Chapter 3. System Overview

This chapter provides an overview of the physical and architectural aspects of your SGI Altix 3000 series system. The major components of the Altix 3000 series systems are described and illustrated.

The Altix 3000 series is a family of multiprocessor distributed shared memory (DSM) computer systems that scale from 4 to 64 Intel Itanium 2 processors as a cache-coherent single system image (SSI). In a DSM system, each processor contains memory that it shares with the other processors in the system. Because the DSM system is modular, it combines the advantages of low entry-level cost with global scalability in processors, memory, and I/O. You can install and operate the Altix 3000 series system in a rack in your lab or server room.

This chapter consists of the following sections:

Figure 3-1 shows the front views of a single-rack system (the Altix 3300 system) and a multiple-rack system (the Altix 3700 system).

Figure 3-1. SGI Altix 3000 Series Systems

SGI Altix 3000 Series Systems

System Models

The C-brick contains the processors (zero or four processor per C-brick) for the server system. The number of processors and whether or not a router (R-brick) is configured determines the Altix 3000 server model. The following two models, discussed in the sections that follow, are available:

  • Altix 3300 server. A 17U rack is used to house the power bay, up to three C-bricks, and one IX-brick.

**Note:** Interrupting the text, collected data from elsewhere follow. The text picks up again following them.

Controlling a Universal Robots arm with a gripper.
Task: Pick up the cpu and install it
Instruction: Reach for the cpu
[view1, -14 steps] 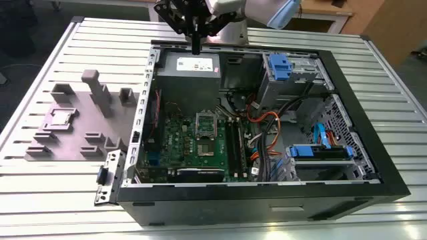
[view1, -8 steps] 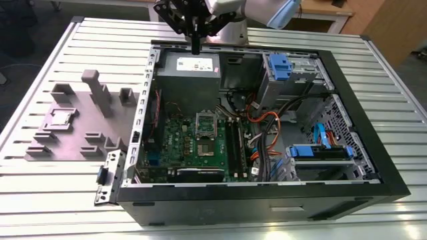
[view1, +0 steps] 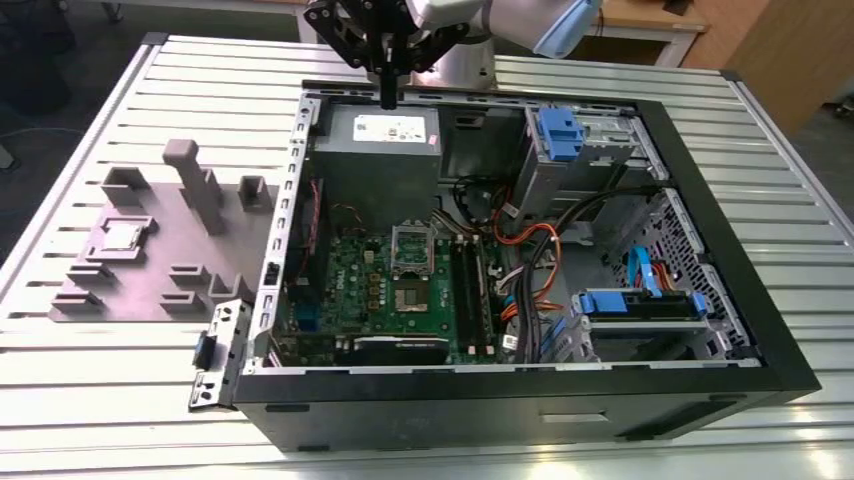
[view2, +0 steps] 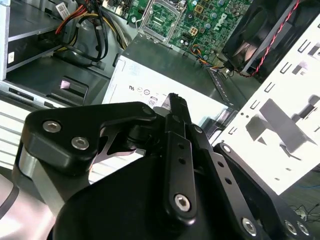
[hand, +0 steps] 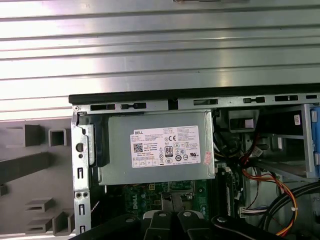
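Observation:
The cpu (view1: 120, 237), a small silver-grey square chip, lies in a recess of the grey-purple moulded plate (view1: 160, 290) on the exterior view's left, outside the computer case (view1: 534, 400). My gripper (view1: 388, 100) hangs above the case's far edge, over the grey power supply (view1: 378, 135), well away from the cpu. Its black fingers (view2: 177, 107) are pressed together with nothing between them. Inside the case, the open socket (view1: 411, 245) sits on the green motherboard (view1: 360, 290); the second wrist view also catches the socket (view2: 160, 17).
The case lies open on a ribbed metal table (view1: 107, 400). Drive bays with blue tabs (view1: 558, 130) and orange and black cables (view1: 527, 250) fill its side toward the exterior view's right. Upright blocks (view1: 200, 185) rise from the plate. The power supply (hand: 157, 147) lies under the wrist.

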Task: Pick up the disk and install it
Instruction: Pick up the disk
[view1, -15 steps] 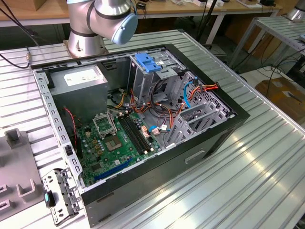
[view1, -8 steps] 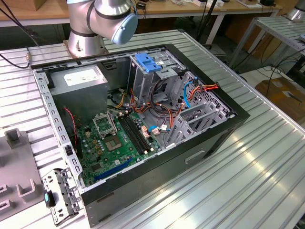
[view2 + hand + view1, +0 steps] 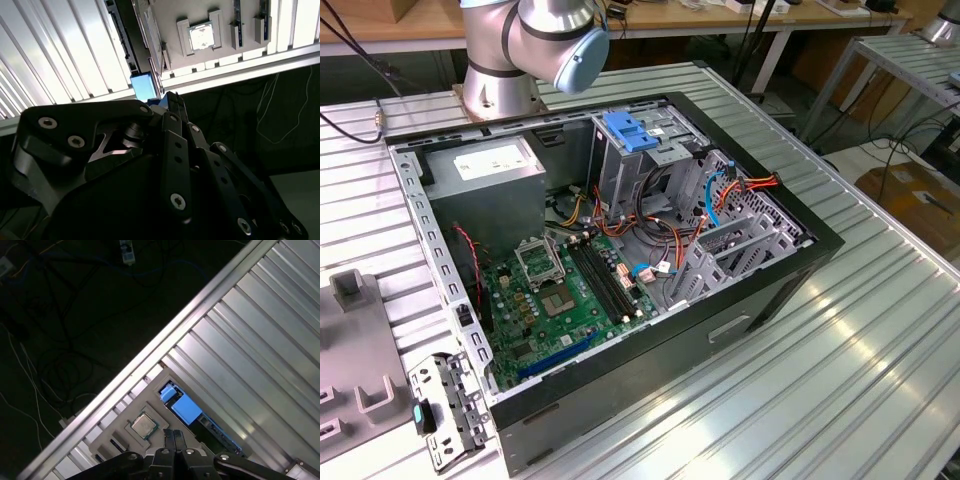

  • Altix 3700 server. The 40U rack in this server houses all bricks, drives, and other components.

SGI Altix 3300 Server System

The Altix 3300 server system has up to 12 Intel Itanium 2 processors, one I/O brick (an IX-brick), no routers, and a single power bay. The system is housed in a short 17U rack enclosure with a single power distribution system (PDS). Although the L2 controller is optional with the Altix 3300 server, the L2 controller touch display is not an option. You can also add additional racks containing D-brick2s and TP900 storage modules to your Altix 3300 server system.

Figure 3-2 shows one possible configuration of an Altix 3300 server system.

Figure 3-2. SGI Altix 3300 Server System (Example Configuration)

SGI Altix 3300 Server 
System (Example Configuration)

SGI Altix 3700 Server System

The Altix 3700 server system has up to 512 Intel Itanium 2 processors, a minimum of one IX-brick for every 64 processors, and a minimum of four 8-port routers for every 32 processors. The system requires a minimum of one 40U tall rack with at least one power bay and one single-phase PDU per rack. (The single-phase PDU has two openings with three cables that extend from each opening to connect to the power bay. The three-phase PDU has two openings with six cables that extend from each opening to connect to two power bays.)

Each tall rack enclosure containing C-bricks comes with an L2 controller. An L2 controller touch display is provided in the first rack of the system (rack 001).

You can also add additional racks containing C-bricks, R-bricks, I/O bricks, and disk storage to your server system.

Figure 3-3 shows an example configuration of a 32-processor Altix 3700 server.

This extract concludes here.